### [Problem]
Your answer should hold only the lines from the start of the data below through the line with "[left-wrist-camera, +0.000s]", copied exactly, with pictures left out.

### [Information shown]
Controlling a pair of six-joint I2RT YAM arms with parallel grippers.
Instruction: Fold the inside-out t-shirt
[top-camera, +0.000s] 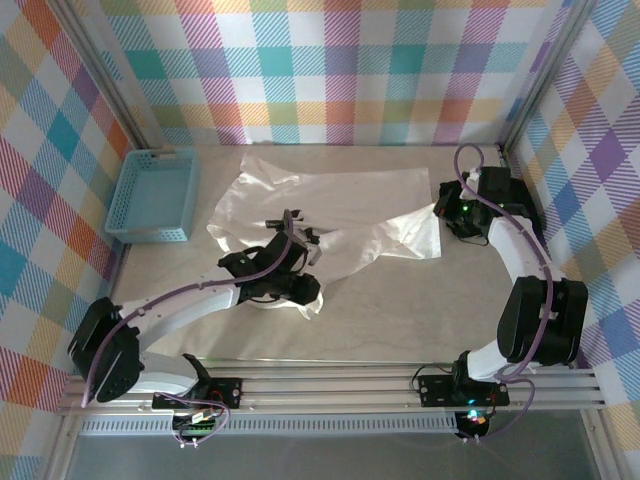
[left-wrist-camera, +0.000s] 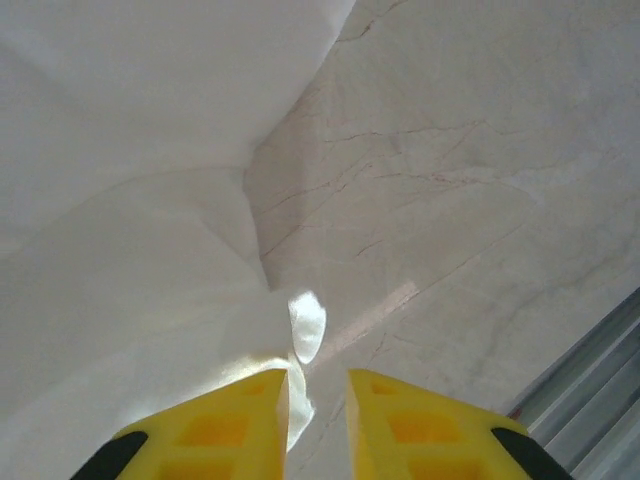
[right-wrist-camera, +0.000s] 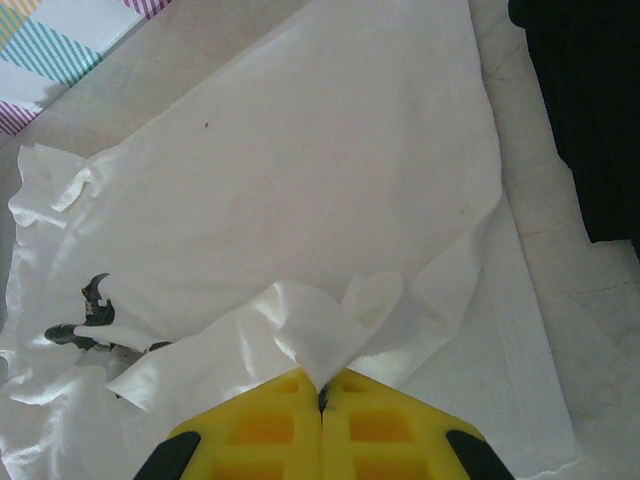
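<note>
Pinching the inside-out t-shirt (right-wrist-camera: 300, 180), right fingers (right-wrist-camera: 260, 425) clenched, elbow bent; left fingers (left-wrist-camera: 420, 425) parted, empty, arm outstretched.

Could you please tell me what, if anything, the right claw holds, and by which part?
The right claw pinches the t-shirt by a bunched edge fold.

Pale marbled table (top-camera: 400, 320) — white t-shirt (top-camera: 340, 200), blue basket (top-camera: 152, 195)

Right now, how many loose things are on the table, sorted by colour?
White: 1, the t-shirt
Blue: 1, the basket
Black: 1, a dark cloth
Total: 3
</note>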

### [Response box]
Controlling a pair of six-joint I2RT YAM arms with parallel grippers.
Instruction: Fold the inside-out t-shirt
[top-camera, +0.000s] 
[left-wrist-camera, +0.000s] 

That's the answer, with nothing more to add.